Market last week
The market started the week with a gap-up as the exit poll predicted a landslide victory for the ruling government which supported the investor’s sentiment. Short covering and value buying were seen in many beaten down stocks and sectors in expectation of continuity in policies and reforms. Further, the euphoria continued and market elevated to a new high of 40,000 (Sensex) as the final verdict came in-line with the exit-polls, a resounding mandate to the NDA government.

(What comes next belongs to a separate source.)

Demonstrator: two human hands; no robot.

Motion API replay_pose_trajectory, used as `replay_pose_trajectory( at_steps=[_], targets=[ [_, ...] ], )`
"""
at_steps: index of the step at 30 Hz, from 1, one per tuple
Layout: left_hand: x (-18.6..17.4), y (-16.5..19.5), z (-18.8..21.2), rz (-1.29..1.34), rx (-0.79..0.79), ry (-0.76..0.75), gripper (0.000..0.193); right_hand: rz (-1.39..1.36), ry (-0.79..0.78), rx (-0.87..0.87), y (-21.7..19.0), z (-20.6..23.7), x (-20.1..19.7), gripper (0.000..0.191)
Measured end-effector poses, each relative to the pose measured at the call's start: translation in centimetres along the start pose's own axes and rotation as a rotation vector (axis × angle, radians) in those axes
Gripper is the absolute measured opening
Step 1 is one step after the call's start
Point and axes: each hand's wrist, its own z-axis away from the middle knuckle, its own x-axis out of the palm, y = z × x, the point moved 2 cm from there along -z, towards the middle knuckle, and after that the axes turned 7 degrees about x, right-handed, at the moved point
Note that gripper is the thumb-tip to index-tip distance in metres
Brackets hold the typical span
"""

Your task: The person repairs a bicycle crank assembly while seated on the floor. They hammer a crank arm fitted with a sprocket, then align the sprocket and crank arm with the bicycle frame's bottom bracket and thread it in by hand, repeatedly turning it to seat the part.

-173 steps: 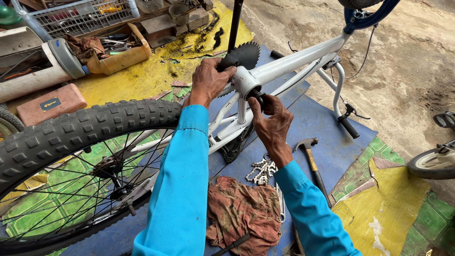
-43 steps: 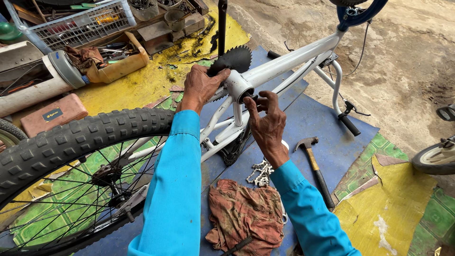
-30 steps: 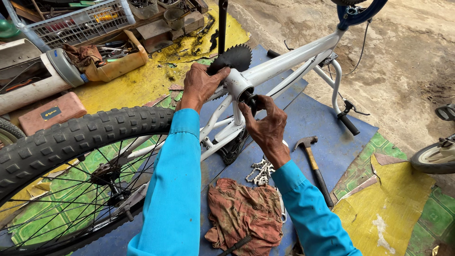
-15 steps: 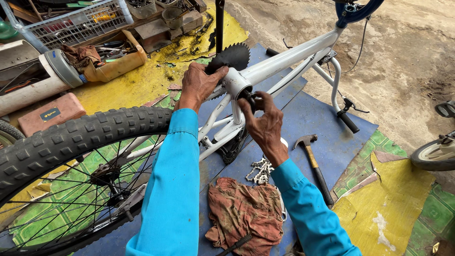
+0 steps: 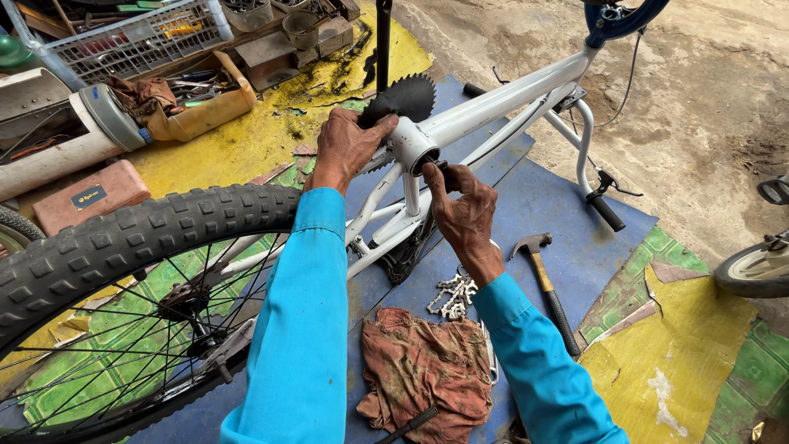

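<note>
**Inverted bicycle: both hands at the bottom bracket shell**

A white bicycle frame point(image 5: 501, 103) is seen lying upside down on a blue mat point(image 5: 534, 205) spread over the ground, with its knobby rear tyre point(image 5: 123, 238) nearest the camera and the handlebar grip point(image 5: 608, 212) at the far end. The long axis of the frame tube runs from the shell up and to the right, away from the wearer.

The bottom bracket shell point(image 5: 408, 144) is located at the centre of the view, between the two hands. Its open end faces right, toward the right hand, which is therefore the nearer to the opening.

The left hand point(image 5: 349, 148) is closed over the far side of the shell, beside the black toothed chainring point(image 5: 403, 99). The right hand point(image 5: 467, 215) is held with fingertips pinched together at the mouth of the shell, on a small dark part point(image 5: 441, 167); what exactly is pinched cannot be told.

A hammer point(image 5: 546, 288), a loose chain point(image 5: 452, 294) and a soiled rag point(image 5: 423, 374) are noted on the mat just below the right forearm.
</note>
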Motion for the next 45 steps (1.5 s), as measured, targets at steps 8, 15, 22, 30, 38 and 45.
replay_pose_trajectory(
  at_steps=[8, 15, 22, 30, 38, 45],
  targets=[
    [0.2, -0.1, -0.2, -0.001, -0.005, 0.025, 0.074, -0.039, -0.003, -0.104, -0.8, 0.6, -0.5, 0.06],
    [0.3, -0.4, -0.2, -0.002, -0.029, -0.005, 0.073, 0.001, 0.043, -0.211, -1.8, 0.7, -0.7, 0.043],
    [0.0, 0.2, 0.2, 0.029, 0.009, -0.021, 0.06, 0.03, 0.018, -0.197, -0.9, 0.4, -0.7, 0.041],
    [0.0, 0.0, 0.0, 0.002, 0.043, 0.063, 0.067, 0.139, -0.126, 0.035, -0.5, -0.6, -0.4, 0.049],
    [0.0, 0.0, -0.1, 0.0, 0.009, 0.006, 0.07, -0.061, -0.068, -0.115, -1.7, 0.5, -0.8, 0.061],
    [0.1, 0.1, -0.1, 0.0, 0.006, -0.003, 0.064, -0.037, 0.019, -0.156, -1.0, 1.0, -0.1, 0.049]
  ],
)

On the global front, US-China trade negotiations have soured the global market and resolution seems yet to be reached. If this situation continues, global central banks will have to resort to further stimulus to support their falling economies. Another factor which was impacting global markets were tensions in the Middle East, continued production disruptions in Venezuela and Iraq, and sanctions on Iran impacting the oil prices. However, rising inventories and concerns of an economic slowdown dragged oil prices to below USD70/ barrel towards the weekend.
Market this week
The domestic market is likely to benefit from higher inflows from FIIs on account of political stability and expectation of growth. The downside risk of the market will be protected supported by extension in economic reforms and pick up in earnings from H2FY20 onwards. The risk taking ability has come back and since the valuation of mid and small caps are below the long-term averages the attractiveness is irresistible, will well outperform.